Intent to ‘dump’ not needed for EMTALA violation
Intent to dump’ not needed for EMTALA violation
Question: The doctors and staff in our emergency department have a clear understanding that they cannot "dump" patients they do not want to admit, but they do not seem to understand that they can violate the Emergency Medical Treatment and Active Labor Act (EMTALA) without intending to dump the patient. I’ve had doctors insist that "technical" violations of EMTALA will have no consequences as long as there was no intention to dump the patient.
Am I correct when I explain to them that federal officials don’t care what we intended, only what we did?
Answer: The intent of the emergency department staff and physicians has little or no bearing on whether you violated EMTALA, according to John West, JD, MA, DFASHRM, a risk management consultant in Cincinnati and former assistant legal counsel with the American Hospital Association in Chicago. West addressed this topic at the recent meeting of the American Society for Healthcare Risk Management in Chicago.
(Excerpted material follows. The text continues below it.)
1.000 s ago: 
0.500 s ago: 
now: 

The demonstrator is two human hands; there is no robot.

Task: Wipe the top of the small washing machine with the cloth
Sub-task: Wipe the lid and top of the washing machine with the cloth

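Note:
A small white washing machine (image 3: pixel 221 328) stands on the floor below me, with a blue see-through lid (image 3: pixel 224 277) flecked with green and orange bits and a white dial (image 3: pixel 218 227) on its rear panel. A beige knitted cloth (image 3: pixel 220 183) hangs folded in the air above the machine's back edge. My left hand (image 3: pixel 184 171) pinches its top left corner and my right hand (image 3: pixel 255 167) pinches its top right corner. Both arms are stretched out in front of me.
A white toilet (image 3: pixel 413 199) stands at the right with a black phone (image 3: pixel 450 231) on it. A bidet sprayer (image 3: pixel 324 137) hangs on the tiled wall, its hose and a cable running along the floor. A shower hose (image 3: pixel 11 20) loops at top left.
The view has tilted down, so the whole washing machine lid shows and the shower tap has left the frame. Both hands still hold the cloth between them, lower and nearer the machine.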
West says the Supreme Court has not specifically addressed whether the provider’s motive can determine an EMTALA violation, but one recent case touched on the issue closely enough to suggest that motive is not a factor. In a 1992 case, a woman alleged that her transfer from a hospital violated EMTALA because her condition was unstable.1
The trial court granted summary judgment for the hospital on the grounds that the plaintiff failed to show the hospital acted with an improp er motive, The Sixth Circuit Court of Appeals affirmed the trial court’s decision, and then the case was appealed to the Supreme Court.
The Supreme Court ruled unanimously that EMTALA does not require the plaintiff to show that the defendant hospital acted with an improp er motive in transferring a patient, at least with regard to the required stabilization of the patient’s condition. But in reference to screening the patient, another requirement of EMTALA, the court held that the issue of motive was not before it, and so it refused to address the question.
West says the court’s ruling is based on the wording of the EMTALA statute, which requires the hospital to provide "such further medical examination and treatment as may be required to stabilize the medical condition.
"There is no mention in the statute that the stabilization must be appropriate, nor is there any mention that the failure to provide it must be made with an improper motive," he says. "Thus, any consideration of motive in the context of stabilization is irrelevant."
Reference
1. Roberts v. Galen of Virginia, U.S. Sixth Circuit Court of Appeals, No. 97-53, Jan. 13, 1999.